Let the Corpses Tan (2017, Cattet & Forzani)

Normal movies have exciting, memorable, flashy parts, but most of their run-time is composed of the necessary plot and character development. Cattet and Forzani dispose of all plot and character, creating ninety-minute movies where every single minute is marvelous.

This one is their “western,” criminals with stolen gold hiding out with locals and hitchhikers and some intruding cops. If you screenshot whenever someone speaks a character name, and chart the time-of-day intertitles preceding each scene, you can construct a logic puzzle to piece together who’s who and figure out who betrayed whom at what point – but if instead you focus on what the filmmakers are emphasizing, the movie is a sensual marvel of bodies and fire and the sound of stretching leather. Nice to see them get outdoors and work with bright, sunlit colors for once.

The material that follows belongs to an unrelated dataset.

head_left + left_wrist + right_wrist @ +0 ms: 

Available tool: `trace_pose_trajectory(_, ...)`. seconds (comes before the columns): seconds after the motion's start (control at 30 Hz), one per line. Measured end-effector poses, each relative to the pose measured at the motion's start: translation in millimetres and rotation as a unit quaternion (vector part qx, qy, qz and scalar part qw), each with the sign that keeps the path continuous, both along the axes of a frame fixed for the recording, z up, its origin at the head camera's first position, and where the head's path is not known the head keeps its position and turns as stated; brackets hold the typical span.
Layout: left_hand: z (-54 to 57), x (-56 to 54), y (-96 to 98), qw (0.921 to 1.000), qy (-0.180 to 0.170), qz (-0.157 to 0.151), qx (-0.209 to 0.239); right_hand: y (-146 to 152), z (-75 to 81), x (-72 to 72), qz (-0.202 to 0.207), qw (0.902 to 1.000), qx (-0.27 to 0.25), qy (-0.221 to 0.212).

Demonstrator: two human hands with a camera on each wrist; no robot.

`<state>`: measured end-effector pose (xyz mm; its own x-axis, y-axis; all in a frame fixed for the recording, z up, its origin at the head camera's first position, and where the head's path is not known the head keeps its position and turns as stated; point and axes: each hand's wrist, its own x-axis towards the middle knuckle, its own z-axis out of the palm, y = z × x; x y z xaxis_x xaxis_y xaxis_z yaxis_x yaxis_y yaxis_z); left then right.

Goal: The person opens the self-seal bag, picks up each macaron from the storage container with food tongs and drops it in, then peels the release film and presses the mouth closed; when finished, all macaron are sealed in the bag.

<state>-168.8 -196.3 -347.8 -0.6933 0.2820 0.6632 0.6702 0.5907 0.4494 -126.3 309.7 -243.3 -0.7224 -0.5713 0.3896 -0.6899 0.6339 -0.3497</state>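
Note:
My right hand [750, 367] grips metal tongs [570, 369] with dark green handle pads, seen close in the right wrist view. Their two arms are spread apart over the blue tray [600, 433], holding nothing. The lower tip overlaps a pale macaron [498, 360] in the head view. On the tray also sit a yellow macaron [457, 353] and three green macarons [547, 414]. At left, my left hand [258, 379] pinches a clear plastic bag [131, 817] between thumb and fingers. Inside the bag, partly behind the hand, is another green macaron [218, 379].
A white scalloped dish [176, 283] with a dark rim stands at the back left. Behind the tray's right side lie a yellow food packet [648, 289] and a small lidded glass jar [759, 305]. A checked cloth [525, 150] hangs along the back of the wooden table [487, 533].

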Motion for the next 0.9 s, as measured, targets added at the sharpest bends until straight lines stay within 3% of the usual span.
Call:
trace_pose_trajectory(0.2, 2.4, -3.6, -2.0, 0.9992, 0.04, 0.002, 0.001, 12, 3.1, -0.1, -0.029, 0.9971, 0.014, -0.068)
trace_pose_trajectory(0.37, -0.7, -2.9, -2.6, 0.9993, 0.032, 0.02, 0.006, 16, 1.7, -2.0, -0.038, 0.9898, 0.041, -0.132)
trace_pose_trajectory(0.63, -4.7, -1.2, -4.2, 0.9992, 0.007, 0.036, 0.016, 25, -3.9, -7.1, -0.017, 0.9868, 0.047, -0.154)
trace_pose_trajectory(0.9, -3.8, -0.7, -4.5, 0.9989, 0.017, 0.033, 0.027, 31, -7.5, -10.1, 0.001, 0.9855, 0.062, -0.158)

Elina Löwensohn (Amateur and Nadja) is the only actor I might have recognized – I think it’s her place where all this is going down. A writer named Bernier (Marc Barbé, a marquis in Don’t Touch the Axe – he must be the guy with the green ring) was staying at her place along with a lawyer who’s in on the heist. The three murderous thieves are the bald guy, the grey-haired guy and “the kid” (Rhino, Gros and Alex – possibly in that order). Returning with the gold they pick up three hitchhikers: the writer’s wife Melanie, the maid Pia and a child. One of the two cops gets shot in the face straight away, and the other lasts pretty long. Not positive who is alive at the end, but it’s one of the women based on the silhouette.

Michael Sicinski on Letterboxd:

There’s a subtle but crucial difference between Cattet and Forzani and other Eurotrash revivalists … The disreputable B pictures offer certain formal possibilities — jagged edits, dramatic wide angle cinematography, extreme close ups, and an expressionist use of color — that both commercial and art cinema never really explored any further. Corpses isn’t an exercise in nostalgia so much as a rejoining in progress, an exploration of those largely untapped potentials.